Goal of the exercise: Which lines below fall between the one containing "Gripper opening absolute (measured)" and the one containing "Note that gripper"? Repeat them exactly, counting both of those lines, and add nothing else.

Segment Open

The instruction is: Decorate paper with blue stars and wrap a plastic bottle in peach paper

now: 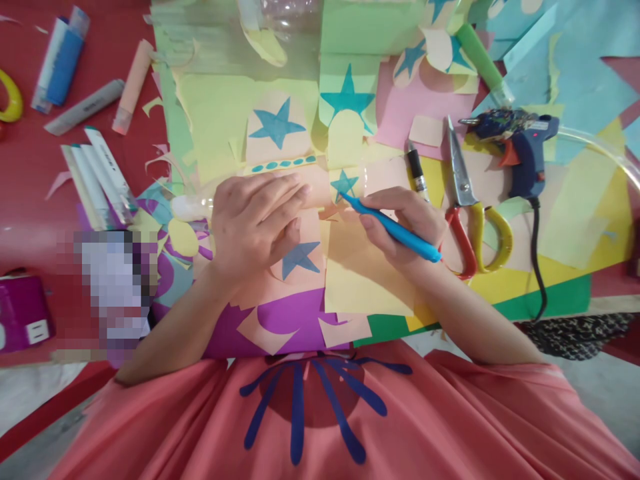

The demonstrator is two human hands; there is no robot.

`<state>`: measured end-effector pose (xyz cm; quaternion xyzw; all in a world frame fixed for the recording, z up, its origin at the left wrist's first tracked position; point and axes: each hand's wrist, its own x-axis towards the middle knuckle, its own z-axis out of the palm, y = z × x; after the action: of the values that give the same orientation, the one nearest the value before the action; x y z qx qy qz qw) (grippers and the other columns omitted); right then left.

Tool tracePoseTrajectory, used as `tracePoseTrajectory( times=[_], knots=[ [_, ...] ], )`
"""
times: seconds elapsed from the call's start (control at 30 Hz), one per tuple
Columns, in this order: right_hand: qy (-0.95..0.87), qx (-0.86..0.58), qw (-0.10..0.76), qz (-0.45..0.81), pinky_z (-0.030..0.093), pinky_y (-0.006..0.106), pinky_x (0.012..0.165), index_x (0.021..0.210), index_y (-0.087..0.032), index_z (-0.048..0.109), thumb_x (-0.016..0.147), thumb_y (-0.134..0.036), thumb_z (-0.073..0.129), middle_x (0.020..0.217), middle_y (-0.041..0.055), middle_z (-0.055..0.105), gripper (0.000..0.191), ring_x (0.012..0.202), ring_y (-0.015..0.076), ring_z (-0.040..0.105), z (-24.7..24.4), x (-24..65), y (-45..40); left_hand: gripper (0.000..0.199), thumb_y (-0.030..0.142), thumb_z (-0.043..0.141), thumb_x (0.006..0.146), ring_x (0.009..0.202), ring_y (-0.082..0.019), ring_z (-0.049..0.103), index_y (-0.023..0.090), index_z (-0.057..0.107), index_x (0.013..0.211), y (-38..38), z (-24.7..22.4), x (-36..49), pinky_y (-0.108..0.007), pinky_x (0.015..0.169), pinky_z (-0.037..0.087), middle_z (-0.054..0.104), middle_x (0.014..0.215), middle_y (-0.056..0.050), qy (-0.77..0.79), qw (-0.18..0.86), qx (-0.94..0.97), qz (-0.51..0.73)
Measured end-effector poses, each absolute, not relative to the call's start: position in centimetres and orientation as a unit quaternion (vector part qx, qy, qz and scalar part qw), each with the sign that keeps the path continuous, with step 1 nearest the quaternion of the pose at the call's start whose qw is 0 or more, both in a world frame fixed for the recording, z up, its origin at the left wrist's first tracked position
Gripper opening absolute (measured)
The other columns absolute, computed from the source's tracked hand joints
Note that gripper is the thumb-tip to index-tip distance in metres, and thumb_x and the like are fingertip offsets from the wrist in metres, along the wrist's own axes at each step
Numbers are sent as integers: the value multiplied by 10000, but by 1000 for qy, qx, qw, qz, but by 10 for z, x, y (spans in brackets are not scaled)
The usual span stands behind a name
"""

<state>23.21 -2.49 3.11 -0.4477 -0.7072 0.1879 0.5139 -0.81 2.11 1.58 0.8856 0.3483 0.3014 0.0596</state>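
Red table (25, 180): bare surface seen at left; overlaid with paper across most of the frame.
Coloured paper (215, 113): yellow, green, pink, purple and blue sheets and offcuts, strewn beneath and around the work.
Wrapped bottle (320, 188): taken to be a bottle; laid crosswise at centre, sheathed in peach paper, with a paler band (335, 175) near its right end; whitish cap (185, 208) pointed left. Wrapping judged done.
Left hand (255, 220): laid over the bottle, fingers together; whether it is gripped or merely pressed cannot be told.
Scissors (465, 190): set down right of centre, unheld.
Glue gun (530, 157): rested on paper, upper right.
Right hand (415, 212): closed narrowly about the pen in a writing grip.
Blue pen (395, 230): slanted, tip brought to the small star.
Larger stars (349, 97): filled in blue on paper above and below the bottle; colouring judged complete.
Oval strip (285, 164): blue ovals filled, just above the left hand.
Small star (344, 181): on the band, largely filled; only touching-up judged left.
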Motion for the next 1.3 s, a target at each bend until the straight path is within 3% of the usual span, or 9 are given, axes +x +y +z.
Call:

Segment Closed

Response area:
Gripper opening absolute (measured)
The other columns absolute, computed from the source's tracked hand joints
Note that gripper is the thumb-tip to index-tip distance in metres, and thumb_x and the like are fingertip offsets from the wrist in metres, along the wrist's own axes at each step

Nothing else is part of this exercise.